One other data point: I wrote a simple script to accept connections on a UNIX datagram socket:

https://paste.ubuntu.com/15468191/

... with a "processing delay" of one second after reading each datagram.

Using the Python client, I can easily get ~10 packets ahead of the server while it takes its time dequeuing the packets, using a command similar to:

bin/maas-rack dhcp-notify --action commit --mac 74:d4:35:89:bd:a9 --ip-family ipv4 --ip 192.168.10.60 --lease-time 43200 --hostname test-$SEQ --socket /tmp/test-socket

Using netcat, I can send in 500+ packets before it starts blocking on write, using a command similar to:

echo -n "{\"ip\": \"192.168.10.60\", \"mac\": \"74:d4:35:89:bd:a9\", \"ip_family\": \"ipv4\", \"hostname\": \"test-$SEQ\", \"lease_time\": 43200, \"action\": \"commit\", \"timestamp\": 1458597246}" | nc -w0 -uU /tmp/test-socket

Mike Pontillo (mpontillo) wrote :

Upon further testing, I don't think the fork approach is viable. I was able to cripple my system after ~150-200 processes forked, which could easily happen in MAAS if someone brings a rack online.

review: Disapprove
Mike Pontillo (mpontillo) wrote :

It looks like something we're doing to set up the notification process is very slow (on the order of half a second, or ~100 notifications in a little less than a minute). Since we don't want to pull in a dependency on netcat, I looked at other ways to send the lease notification message faster.

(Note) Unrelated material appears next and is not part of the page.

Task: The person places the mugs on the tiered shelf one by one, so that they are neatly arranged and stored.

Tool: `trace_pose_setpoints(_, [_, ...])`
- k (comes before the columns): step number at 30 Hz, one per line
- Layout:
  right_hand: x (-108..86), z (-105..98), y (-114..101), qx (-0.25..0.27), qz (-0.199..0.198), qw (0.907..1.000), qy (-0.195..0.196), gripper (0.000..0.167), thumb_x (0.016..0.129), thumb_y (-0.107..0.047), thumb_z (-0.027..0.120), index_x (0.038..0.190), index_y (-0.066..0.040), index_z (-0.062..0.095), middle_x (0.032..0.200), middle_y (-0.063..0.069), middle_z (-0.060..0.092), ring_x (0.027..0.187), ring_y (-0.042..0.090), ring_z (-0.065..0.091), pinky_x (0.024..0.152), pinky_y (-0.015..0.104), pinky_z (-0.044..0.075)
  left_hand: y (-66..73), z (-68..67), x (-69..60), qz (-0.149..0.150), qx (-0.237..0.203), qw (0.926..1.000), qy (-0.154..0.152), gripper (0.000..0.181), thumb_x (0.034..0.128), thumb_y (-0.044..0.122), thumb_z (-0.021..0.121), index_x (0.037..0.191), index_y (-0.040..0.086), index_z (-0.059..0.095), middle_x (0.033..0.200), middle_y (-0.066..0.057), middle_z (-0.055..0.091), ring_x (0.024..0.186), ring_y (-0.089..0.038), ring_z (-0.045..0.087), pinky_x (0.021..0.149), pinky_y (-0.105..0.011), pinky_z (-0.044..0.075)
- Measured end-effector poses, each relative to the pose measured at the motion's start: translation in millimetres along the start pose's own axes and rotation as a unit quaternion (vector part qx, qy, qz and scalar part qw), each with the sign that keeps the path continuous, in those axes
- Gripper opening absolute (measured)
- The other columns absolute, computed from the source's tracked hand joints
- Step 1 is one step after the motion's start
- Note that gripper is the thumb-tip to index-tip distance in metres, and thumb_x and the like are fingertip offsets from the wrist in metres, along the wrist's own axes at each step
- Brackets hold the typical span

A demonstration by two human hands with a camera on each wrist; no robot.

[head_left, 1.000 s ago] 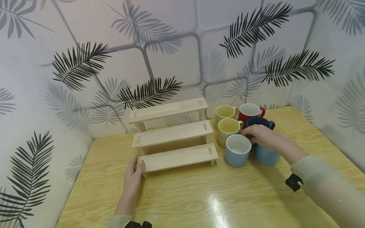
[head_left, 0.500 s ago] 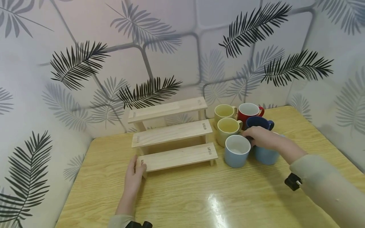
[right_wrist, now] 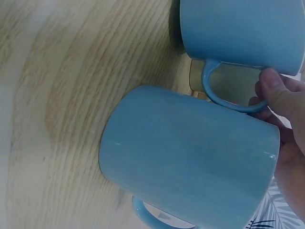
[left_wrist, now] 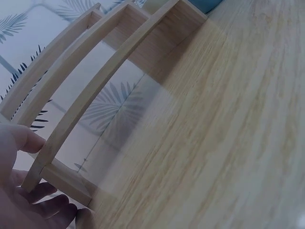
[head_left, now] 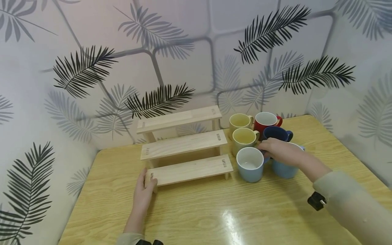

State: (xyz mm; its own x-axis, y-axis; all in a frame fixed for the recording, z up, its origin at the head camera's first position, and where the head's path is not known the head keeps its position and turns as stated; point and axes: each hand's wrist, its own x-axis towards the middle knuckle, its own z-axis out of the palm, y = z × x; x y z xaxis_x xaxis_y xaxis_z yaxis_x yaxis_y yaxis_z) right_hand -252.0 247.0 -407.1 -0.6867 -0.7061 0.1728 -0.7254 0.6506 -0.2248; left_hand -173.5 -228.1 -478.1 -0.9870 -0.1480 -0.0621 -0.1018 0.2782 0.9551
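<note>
Head view: wooden rack (head_left: 190, 170), three tiers, centre of frame; left hand (head_left: 142, 192) at its lower-left corner, fingers closed on the board end. Right of centre, right hand (head_left: 278, 150) pinches the handle of the pale blue mug (head_left: 250, 169), white inside, upright. Second blue mug (head_left: 284, 169) just right of it; yellow mugs (head_left: 244, 143), red mug (head_left: 260, 128), navy mug (head_left: 275, 133) behind.

Left wrist: lower left, thumb over board, fingers curled beneath.

Right wrist: thumb and fingers on handle, right edge; held mug upper right, second mug centre.
</note>
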Motion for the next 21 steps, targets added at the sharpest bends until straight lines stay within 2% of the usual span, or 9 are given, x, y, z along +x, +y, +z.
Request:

If I use the following test code to write to the socket, it's plenty fast (~100 notifications in ~1.2 seconds on my system):

python -c "import socket; conn = socket.socket(socket.AF_UNIX, socket.SOCK_DGRAM); conn.connect('/tmp/test-socket'); conn.send('<lease-json>'); conn.close()"

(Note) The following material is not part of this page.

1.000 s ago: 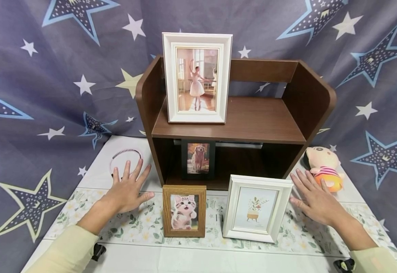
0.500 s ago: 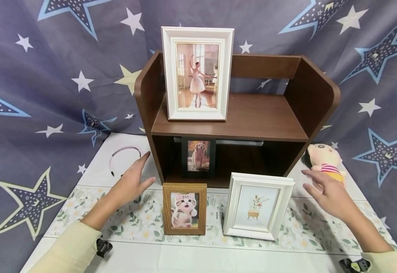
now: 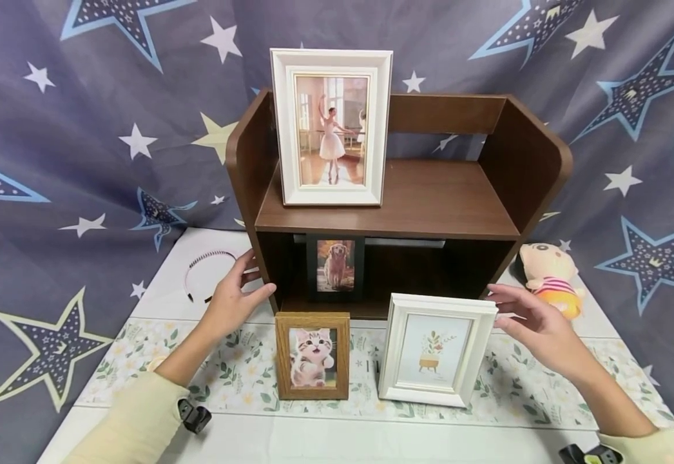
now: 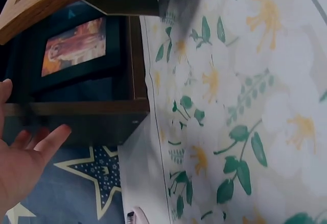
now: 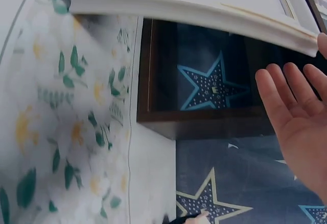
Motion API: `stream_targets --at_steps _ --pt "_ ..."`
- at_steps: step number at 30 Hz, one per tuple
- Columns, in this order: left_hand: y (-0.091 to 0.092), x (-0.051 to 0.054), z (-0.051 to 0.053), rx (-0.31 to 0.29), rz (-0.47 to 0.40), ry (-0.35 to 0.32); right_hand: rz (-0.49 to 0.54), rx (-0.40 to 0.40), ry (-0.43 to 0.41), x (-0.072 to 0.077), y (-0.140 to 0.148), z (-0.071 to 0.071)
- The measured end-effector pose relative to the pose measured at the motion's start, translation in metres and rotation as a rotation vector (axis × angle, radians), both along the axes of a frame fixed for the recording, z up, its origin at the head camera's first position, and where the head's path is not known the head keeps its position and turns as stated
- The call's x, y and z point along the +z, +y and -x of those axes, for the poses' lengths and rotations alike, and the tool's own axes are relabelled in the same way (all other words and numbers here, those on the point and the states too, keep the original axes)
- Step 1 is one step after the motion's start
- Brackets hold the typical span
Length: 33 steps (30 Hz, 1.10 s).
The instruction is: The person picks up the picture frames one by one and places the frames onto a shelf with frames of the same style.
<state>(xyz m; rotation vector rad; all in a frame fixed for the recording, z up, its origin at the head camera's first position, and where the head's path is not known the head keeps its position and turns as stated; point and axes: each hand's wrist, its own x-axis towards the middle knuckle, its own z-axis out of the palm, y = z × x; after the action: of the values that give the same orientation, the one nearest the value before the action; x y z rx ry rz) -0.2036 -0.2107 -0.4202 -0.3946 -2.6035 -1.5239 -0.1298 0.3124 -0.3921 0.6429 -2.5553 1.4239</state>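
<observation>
My left hand point(image 3: 234, 301) straddles the lower left side panel of the brown shelf point(image 3: 383, 219), thumb at its front edge and fingers behind it. My right hand point(image 3: 540, 328) is beside the lower right panel, fingers loosely extended, next to a white plant-picture frame point(image 3: 388, 348); contact is unclear. The right wrist view shows this right hand point(image 5: 299, 112) with fingers apart. A white ballerina frame point(image 3: 332, 196) stands on the upper board, a black dog frame point(image 3: 311, 277) on the lower level. The wooden cat frame point(image 3: 283, 357) stands in front.
A pink-and-black headband point(image 3: 212, 254) lies left of the shelf. The doll point(image 3: 551, 270) in a pink-striped top is at its right. A floral runner point(image 3: 238, 380) crosses the white table, and star-patterned cloth point(image 3: 111, 129) hangs behind and on both sides.
Both hands have moved inward from their spread positions beside the shelf. The left thumb and fingers have come round the left panel's edge; the right hand has drawn near the right panel.
</observation>
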Motion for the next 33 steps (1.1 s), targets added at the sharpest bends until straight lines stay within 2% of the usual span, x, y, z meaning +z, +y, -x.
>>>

Something we're doing to set up the command framework and parse the arguments may be what's making it slow. (I already tried eliminating the dependency on the JSON module, and that didn't make any difference.)

lp:~blake-rouse/maas/fix-1559398 updated on 2016-03-22
4817. By Blake Rouse on 2016-03-22

Add maas-dhcp-helper script. Remove the dhcp-notifier from maas-rack. Update dhcp template to call the maas-dhcp-helper.

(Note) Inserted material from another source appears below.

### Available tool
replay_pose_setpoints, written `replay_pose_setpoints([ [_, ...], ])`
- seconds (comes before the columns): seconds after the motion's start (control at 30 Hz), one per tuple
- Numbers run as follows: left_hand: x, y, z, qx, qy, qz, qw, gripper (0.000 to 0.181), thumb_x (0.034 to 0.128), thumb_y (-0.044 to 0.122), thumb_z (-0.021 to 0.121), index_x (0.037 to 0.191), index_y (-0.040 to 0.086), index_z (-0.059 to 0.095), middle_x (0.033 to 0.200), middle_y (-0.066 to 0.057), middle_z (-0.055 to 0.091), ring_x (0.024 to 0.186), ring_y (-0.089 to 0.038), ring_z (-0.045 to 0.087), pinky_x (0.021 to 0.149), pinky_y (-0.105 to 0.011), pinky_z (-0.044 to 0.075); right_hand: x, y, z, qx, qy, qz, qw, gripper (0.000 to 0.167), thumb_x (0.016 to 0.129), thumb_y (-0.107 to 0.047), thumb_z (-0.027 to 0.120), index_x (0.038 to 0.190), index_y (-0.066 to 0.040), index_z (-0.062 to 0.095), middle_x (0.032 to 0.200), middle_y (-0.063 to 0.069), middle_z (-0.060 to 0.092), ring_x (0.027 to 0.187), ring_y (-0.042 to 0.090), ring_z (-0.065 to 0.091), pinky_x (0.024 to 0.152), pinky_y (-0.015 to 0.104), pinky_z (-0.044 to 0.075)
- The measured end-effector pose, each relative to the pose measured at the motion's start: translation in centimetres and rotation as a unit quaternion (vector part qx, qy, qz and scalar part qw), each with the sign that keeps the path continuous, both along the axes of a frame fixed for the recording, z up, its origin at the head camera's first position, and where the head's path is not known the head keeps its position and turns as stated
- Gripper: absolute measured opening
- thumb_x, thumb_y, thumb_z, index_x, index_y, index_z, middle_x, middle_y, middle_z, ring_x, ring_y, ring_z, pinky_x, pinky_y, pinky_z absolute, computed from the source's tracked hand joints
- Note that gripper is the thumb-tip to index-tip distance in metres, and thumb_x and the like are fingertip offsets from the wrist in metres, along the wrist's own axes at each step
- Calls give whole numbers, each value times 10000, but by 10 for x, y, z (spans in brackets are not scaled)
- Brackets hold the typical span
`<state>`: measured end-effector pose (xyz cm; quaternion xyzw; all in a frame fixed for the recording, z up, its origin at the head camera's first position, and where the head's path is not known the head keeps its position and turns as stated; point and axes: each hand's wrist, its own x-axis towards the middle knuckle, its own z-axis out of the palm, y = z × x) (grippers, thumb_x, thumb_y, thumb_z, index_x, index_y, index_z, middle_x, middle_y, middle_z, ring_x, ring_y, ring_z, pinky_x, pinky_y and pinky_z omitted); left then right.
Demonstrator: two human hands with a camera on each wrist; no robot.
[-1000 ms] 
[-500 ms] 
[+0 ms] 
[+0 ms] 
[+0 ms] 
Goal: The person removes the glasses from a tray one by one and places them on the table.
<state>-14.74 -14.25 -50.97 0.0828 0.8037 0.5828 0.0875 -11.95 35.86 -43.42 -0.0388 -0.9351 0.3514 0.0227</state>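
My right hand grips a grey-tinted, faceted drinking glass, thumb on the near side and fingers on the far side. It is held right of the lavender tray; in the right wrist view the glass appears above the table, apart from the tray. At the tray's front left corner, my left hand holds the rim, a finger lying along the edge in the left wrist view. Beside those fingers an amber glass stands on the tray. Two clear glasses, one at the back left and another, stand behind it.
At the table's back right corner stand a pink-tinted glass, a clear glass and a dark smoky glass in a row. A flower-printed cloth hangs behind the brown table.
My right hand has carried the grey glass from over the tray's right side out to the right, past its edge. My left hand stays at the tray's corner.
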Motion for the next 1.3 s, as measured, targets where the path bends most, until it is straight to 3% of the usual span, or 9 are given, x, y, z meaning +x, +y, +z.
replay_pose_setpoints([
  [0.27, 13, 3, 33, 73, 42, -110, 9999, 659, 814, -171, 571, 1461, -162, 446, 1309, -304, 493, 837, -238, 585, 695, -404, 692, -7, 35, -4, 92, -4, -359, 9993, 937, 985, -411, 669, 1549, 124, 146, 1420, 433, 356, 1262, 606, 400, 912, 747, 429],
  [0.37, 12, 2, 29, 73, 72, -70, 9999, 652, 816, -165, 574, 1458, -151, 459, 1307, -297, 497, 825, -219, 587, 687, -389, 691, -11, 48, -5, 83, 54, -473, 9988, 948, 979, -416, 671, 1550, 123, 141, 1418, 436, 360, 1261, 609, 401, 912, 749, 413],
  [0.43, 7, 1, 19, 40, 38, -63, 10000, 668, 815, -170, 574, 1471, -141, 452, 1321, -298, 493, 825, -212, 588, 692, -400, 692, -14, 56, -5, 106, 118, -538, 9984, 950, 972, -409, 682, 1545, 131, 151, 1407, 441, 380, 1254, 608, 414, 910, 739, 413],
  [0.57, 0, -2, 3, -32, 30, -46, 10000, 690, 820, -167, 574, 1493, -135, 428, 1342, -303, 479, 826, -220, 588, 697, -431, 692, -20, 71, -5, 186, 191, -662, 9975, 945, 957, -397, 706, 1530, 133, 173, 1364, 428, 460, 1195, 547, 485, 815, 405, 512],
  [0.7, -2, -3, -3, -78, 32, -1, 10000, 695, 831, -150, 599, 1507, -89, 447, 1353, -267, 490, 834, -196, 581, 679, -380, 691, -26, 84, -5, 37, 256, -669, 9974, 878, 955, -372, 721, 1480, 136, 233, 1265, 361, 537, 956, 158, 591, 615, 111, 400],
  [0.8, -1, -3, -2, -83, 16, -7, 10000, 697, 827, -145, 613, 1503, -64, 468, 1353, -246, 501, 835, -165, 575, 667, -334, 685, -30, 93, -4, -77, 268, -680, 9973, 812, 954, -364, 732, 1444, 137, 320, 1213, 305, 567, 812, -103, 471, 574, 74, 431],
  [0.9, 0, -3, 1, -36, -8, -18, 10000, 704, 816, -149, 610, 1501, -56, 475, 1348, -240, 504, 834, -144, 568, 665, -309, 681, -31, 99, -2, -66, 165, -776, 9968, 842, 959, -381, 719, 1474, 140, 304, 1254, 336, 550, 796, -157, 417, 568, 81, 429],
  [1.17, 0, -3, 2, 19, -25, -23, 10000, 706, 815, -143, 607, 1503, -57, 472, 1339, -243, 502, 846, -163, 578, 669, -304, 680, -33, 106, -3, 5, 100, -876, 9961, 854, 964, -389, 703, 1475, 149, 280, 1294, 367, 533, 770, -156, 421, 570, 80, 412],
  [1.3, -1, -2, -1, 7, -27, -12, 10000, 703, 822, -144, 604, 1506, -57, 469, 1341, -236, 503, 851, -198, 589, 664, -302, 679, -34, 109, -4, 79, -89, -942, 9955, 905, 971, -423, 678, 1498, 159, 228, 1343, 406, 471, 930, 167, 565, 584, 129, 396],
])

Mike Pontillo (mpontillo) wrote :

Looks much better; thanks for the fixes.

I see you've included the host-cleaning functionality in this utility as well. (I didn't look at it in too much detail, but it seems a little scary to do this with a regular expression; you might want to verify that it can't ever match the word "host" inside, for example, a lease block.) So a couple of comments on that:

 - It might be safer to use the ISC parser than a regular expression.
 - I hope we're going to ensure that dhcpd is disabled while we clean the file, since it could be large, and in the time it takes to rewrite the file another lease could easily have been allocated.
 - Could we possibly read the file to determine which host entries we want to remove, and use OMAPI to remove them?

review: Approve
Mike Pontillo (mpontillo) wrote :

One other comment. Since you've added the 'clean' functionality to this code, you could probably make the socket notifier portion faster if you move "import re" to the clean function, that way it isn't imported if we aren't cleaning the leases.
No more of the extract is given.